On March 4, 2024, the Board of the Environmental Markets Association (EMA) unanimously voted to approve the following Market Policy Priorities. EMA's position and mission is to promote open, competitive, and tradable market-based solutions and these policy priorities aim to address barriers and threats to the continued use and expansion of Environmental Commodity Instruments. 

Members and supporters of EMA are invited to download and use the following resources for education, promotion and advocacy purposes. In the event that the content is changed, EMA requests the opportunity to review the modified documents. Please submit your requested changes to policy@enviromarkets.org 


Environmental Market Policy Priorities

Environmental markets are a proven and successful tool for solving economic externalities. Well-designed markets support efficient, cost-effective, and growth-oriented investment into sustainable development and climate action. EMA’s policy priorities improve the efficacy of market-based solutions and will harness larger, deeper capital pools for achieving sustainability targets while promoting economic development.

Adopt Market-Based Accounting

1. Allow purchases of environmental attribute certificates (EACs) to count towards environmental targets and net-zero goals.

2. Deploy “all-attribute” tracking systems and create accurate Residual Mix data.

3. Use a Complete Attribute Accounting Framework =

Total Market-Based Accounting (Mandatory + Voluntary Purchases) + Residual Mix (i.e. the allocation of dirty/fossil-rate attributes to the non-purchaser).

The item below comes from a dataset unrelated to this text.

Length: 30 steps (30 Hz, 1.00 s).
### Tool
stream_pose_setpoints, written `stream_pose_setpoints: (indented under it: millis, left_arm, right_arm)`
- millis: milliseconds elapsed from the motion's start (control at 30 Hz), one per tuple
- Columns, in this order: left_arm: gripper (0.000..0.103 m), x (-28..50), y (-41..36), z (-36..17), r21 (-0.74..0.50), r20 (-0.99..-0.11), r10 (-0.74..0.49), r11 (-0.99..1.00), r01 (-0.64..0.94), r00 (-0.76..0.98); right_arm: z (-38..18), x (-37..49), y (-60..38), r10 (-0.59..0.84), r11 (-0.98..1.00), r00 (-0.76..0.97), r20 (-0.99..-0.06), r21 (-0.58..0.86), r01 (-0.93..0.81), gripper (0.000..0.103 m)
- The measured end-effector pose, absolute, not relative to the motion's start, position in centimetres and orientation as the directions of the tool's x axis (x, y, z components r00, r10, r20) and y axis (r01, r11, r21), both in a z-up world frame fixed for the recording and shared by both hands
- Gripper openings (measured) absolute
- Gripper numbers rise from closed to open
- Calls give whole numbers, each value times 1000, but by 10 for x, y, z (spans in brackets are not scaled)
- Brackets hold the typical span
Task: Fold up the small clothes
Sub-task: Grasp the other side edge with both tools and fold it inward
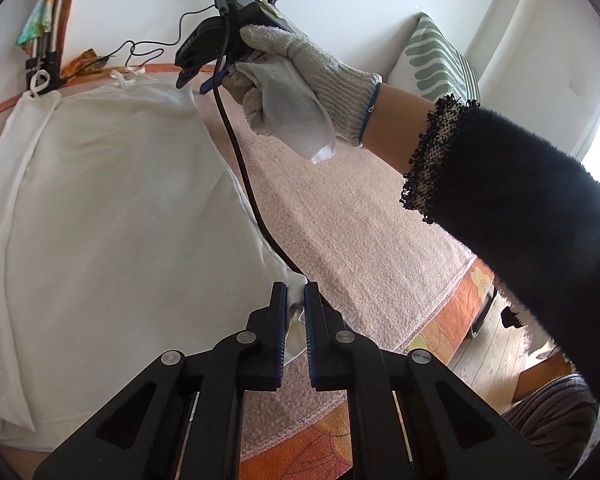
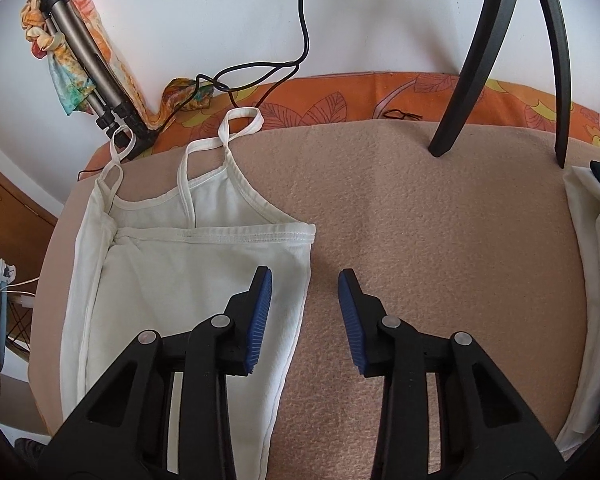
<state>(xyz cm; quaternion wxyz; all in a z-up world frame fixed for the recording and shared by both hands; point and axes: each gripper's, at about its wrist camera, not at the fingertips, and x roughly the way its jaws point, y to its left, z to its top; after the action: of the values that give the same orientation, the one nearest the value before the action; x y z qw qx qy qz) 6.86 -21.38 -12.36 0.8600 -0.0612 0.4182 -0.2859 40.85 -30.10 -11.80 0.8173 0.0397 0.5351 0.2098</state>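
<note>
A white camisole (image 2: 188, 280) with thin straps lies on the pink blanket (image 2: 440, 240), folded lengthwise, straps toward the wall. It also shows in the left wrist view (image 1: 112, 208). My left gripper (image 1: 296, 296) is shut on the camisole's lower right corner, white fabric pinched between its blue pads. My right gripper (image 2: 305, 280) is open and empty, hovering over the camisole's right edge; its left finger (image 2: 260, 300) is above the cloth, its right finger (image 2: 350, 304) above the bare blanket. In the left wrist view the right gripper (image 1: 204, 60) is held by a gloved hand (image 1: 300, 84).
Two black tripod legs (image 2: 480, 60) stand on the blanket at the back right. A stack of folded clothes (image 2: 592, 280) lies at the right edge. A black cable (image 1: 244, 184) hangs across the camisole's edge. A folded tripod wrapped in a floral scarf (image 2: 76, 60) leans on the wall.
</note>
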Motion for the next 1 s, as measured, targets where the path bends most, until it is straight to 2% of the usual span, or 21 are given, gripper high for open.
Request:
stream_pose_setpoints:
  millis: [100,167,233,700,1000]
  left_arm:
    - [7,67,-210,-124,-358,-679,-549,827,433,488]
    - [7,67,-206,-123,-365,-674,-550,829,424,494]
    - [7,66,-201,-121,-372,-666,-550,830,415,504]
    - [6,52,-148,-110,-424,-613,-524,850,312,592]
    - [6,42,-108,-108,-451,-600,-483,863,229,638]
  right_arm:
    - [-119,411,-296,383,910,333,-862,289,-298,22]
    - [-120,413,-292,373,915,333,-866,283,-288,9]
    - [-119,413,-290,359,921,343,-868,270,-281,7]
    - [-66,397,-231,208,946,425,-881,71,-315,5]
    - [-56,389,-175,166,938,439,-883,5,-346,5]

4. Harmonize the tracking and reporting of Compliance, Voluntary, and International targets.

Utilize Tradable Instruments

1. Allow for decoupling and trade of environmental attribute certificates (EACs) from the underlying physical commodity or activity.

2. Use EACs to track target achievement and deliver production-based financial incentives.

3. Allow pricing to float to harness financial market innovation.


Environmental Market Design Principles

EMA’s mission is to promote open, competitive, and tradable market-based solutions that utilize environmental attribute certificates (EACs) to solve environmental challenges and foster investment into sustainable development.

OPEN

Non-discriminatory market access to production-based incentives

COMPETITVE

Producer and consumer procurement/compliance choice

TRADABLE

Floating, market-determined pricing and investment signals via environmental commodity instruments

Recommended Principles for Market-Based Solutions

1. Tradable Environmental Instruments

2. Market-Determined Pricing

3. Market Design that Fosters Transparency, Competition, Liquidity and Innovation

4. Market Oversight

5. Market Integrity and Stability

Advantages of Well-Designed Market-Based Solutions

      • Accountable Environmental Policy Objectives
      • Cost-Effective Sustainability Target Achievement

Environmental Target Achievement

Effective market-based mechanism design facilitates the achievement of targets required in timeframes.

Cost-Effectiveness

Well-designed markets deliver results through the efficient deployment of low-cost solutions.

Economic Development

Highly compatible, growth-oriented policies that legerage private investment at private risk into real physical assets, infrastructure, and technology.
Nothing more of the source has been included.